◆ **Exercise description**
Go through the data below line by line and report how many lines contain "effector", giving only that figure.
___
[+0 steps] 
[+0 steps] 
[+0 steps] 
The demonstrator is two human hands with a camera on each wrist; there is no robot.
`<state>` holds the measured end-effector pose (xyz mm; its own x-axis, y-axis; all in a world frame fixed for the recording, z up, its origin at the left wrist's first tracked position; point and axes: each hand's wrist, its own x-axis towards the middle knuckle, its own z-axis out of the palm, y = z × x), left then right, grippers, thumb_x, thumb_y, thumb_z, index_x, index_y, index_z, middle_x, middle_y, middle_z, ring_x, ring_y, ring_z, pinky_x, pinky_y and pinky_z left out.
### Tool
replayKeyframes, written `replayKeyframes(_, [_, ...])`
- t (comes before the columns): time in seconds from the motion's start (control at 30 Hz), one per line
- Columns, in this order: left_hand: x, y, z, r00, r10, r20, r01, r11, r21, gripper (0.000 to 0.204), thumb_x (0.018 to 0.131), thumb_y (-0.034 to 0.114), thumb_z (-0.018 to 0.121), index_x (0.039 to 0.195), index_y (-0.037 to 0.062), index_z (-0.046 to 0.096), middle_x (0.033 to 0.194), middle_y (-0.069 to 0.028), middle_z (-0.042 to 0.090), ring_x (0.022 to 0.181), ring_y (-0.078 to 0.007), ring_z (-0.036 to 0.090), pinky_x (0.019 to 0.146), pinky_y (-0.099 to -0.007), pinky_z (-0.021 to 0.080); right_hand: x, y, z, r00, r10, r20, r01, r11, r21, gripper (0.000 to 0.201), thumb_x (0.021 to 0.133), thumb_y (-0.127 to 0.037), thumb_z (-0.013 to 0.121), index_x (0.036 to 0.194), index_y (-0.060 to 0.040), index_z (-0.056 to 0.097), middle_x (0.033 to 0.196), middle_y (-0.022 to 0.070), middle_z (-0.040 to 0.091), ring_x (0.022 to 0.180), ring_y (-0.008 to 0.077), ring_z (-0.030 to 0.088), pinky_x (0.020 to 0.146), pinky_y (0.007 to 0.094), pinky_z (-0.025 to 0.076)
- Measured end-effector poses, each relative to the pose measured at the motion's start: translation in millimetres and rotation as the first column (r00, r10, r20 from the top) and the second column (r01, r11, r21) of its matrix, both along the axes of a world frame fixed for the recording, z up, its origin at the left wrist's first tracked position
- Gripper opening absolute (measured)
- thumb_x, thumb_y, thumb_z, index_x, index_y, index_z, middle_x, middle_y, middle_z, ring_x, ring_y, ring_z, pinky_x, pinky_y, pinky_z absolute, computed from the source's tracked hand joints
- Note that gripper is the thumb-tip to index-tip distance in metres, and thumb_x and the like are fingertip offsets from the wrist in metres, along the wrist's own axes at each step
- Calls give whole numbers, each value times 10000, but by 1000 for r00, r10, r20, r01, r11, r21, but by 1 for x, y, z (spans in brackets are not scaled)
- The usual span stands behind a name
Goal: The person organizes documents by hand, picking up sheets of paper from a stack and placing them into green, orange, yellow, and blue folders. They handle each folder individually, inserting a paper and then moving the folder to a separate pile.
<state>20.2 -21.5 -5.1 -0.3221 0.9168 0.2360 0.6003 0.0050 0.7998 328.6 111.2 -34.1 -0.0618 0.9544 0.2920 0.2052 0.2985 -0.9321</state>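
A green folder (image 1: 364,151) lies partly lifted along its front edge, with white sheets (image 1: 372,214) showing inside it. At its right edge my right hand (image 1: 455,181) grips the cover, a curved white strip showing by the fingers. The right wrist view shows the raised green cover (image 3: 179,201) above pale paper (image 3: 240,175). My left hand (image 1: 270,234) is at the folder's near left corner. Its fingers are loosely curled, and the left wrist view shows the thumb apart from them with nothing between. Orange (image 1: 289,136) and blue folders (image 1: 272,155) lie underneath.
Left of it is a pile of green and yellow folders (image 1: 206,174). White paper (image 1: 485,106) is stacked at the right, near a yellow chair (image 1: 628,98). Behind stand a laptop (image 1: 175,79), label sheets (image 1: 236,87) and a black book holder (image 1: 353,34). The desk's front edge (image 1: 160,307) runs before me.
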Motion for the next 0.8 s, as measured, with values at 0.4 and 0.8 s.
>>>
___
◆ **Exercise result**
2